Input data:
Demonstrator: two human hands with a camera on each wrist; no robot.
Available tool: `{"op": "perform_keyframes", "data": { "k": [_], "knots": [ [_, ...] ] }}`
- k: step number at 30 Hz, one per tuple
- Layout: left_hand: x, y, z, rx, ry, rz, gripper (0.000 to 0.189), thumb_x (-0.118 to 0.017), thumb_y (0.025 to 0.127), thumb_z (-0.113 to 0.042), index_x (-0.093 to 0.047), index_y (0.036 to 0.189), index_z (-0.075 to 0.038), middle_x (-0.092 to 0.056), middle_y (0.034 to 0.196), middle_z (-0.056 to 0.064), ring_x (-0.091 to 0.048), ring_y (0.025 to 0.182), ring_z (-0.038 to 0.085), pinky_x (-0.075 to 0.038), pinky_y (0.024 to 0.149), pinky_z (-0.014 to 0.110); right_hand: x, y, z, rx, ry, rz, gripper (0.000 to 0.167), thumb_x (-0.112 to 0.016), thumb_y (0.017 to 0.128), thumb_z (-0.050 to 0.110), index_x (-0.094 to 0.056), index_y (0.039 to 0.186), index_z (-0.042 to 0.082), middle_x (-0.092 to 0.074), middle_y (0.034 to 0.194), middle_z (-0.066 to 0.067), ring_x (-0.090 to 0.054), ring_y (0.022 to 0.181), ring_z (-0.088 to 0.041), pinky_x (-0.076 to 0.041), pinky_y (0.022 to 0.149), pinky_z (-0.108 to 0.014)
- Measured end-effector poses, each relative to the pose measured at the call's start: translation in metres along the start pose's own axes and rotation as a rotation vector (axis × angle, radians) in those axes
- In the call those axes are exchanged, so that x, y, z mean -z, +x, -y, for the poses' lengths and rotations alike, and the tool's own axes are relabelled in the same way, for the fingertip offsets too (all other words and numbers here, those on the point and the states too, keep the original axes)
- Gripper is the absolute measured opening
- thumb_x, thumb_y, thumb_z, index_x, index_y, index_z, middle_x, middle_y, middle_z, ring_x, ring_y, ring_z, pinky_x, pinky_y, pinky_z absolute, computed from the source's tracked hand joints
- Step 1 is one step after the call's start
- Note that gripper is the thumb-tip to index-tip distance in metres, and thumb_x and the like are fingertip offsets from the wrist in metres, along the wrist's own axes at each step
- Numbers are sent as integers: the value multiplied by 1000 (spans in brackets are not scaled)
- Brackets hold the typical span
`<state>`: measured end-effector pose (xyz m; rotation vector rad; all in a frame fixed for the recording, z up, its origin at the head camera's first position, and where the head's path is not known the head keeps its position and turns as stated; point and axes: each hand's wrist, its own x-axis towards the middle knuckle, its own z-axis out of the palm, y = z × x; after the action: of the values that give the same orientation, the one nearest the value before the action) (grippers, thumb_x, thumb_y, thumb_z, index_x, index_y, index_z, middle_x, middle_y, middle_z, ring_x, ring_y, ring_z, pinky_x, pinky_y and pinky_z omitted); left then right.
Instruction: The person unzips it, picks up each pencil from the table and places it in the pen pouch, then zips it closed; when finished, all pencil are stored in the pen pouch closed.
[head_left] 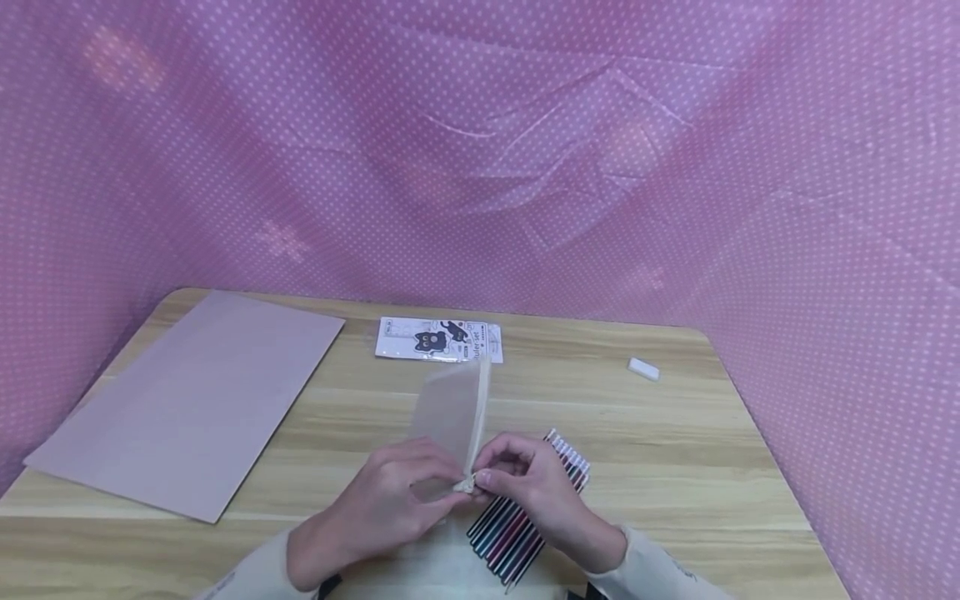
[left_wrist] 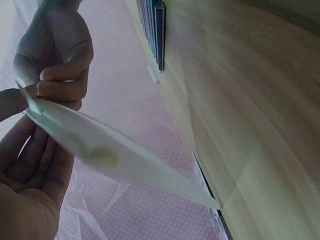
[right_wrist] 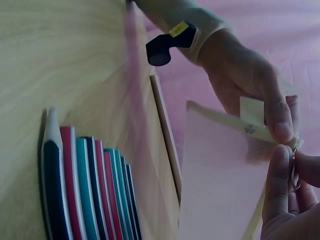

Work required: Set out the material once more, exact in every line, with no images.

Result for this task:
Demonstrator: two human hands with a camera on each wrist; no robot.
Available tool: `{"op": "perform_keyframes", "data": { "k": [_], "knots": [ [_, ...] ] }}`
- k: step number at 30 Hz, one per tuple
- Layout: left_hand: x, y, z, rx, ry, rz, gripper (0.000 to 0.189), thumb_x (-0.118 to 0.017), thumb_y (0.025 to 0.127), thumb_z (-0.113 to 0.042), index_x (-0.093 to 0.047), index_y (0.036 to 0.189), index_z (-0.075 to 0.038), middle_x (-0.092 to 0.056), middle_y (0.034 to 0.196), middle_z (-0.056 to 0.064), ring_x (-0.091 to 0.048), ring_y (0.025 to 0.182), ring_z (-0.038 to 0.085), pinky_x (-0.075 to 0.038), pinky_y (0.024 to 0.149), pinky_z (-0.014 to 0.110); right_hand: x, y, z, rx, ry, rz, gripper (0.000 to 0.167), thumb_x (-0.112 to 0.016), thumb_y (0.017 to 0.128), thumb_z (-0.050 to 0.110), index_x (-0.094 to 0.056), index_y (0.039 to 0.186), index_z (-0.042 to 0.082), middle_x (-0.092 to 0.074), middle_y (0.034 to 0.194), middle_z (-0.066 to 0.067), ring_x (-0.090 to 0.054), ring_y (0.022 to 0.181), ring_z (-0.088 to 0.041), pinky_x (-0.076 to 0.041), pinky_y (0.022 to 0.149), pinky_z (-0.108 to 0.014)
- Measured end-effector poses, each relative to the pose measured at the call's start: translation in metres along the start pose's own axes and rotation as a rotation vector (axis × angle, radians) in those axes
- In the call those axes are exchanged, so that x, y, z mean -z, +x, -y, for the poses' lengths and rotations alike, and the tool's own axes are relabelled in the same way, for the fingertip offsets too (all other words and numbers here, those on the point and the states too, keep the original axes)
- Gripper is the absolute measured opening
- thumb_x, thumb_y, thumb_z, index_x, index_y, index_z, middle_x, middle_y, middle_z, ring_x, ring_y, ring_z, pinky_x, pinky_y, pinky_z absolute, computed from the source's tracked hand joints
- Step 1 is one step after the call's start
- Note that gripper is the thumb-tip to index-tip distance in metres, and thumb_x and the like are fingertip offsets from the wrist in metres, along the wrist's own axes at each step
- Numbers are sent as integers: the value multiplied by 1000 (spans in brackets are not scaled)
- Brackets hold the typical span
`<state>`: measured end-effector pose (xyz m; rotation vector rad; all in a frame fixed for the recording, z up, its origin at the head camera's first position, and where the head's path is not known the head keeps its position and turns as stated; point and axes: each hand's wrist, its own x-axis towards the middle knuckle, its own z-axis out of the palm, y = z × x; after the action: of the values that give the same orientation, the one nearest the value before the action) (grippers, thumb_x, thumb_y, thumb_z, index_x, index_y, index_z, middle_x, middle_y, middle_z, ring_x, ring_y, ring_z, pinky_x, pinky_y and pinky_z omitted); left then right.
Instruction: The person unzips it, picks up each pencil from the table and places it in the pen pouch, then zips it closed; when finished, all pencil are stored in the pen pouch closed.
[head_left] 
[left_wrist] 
[right_wrist] 

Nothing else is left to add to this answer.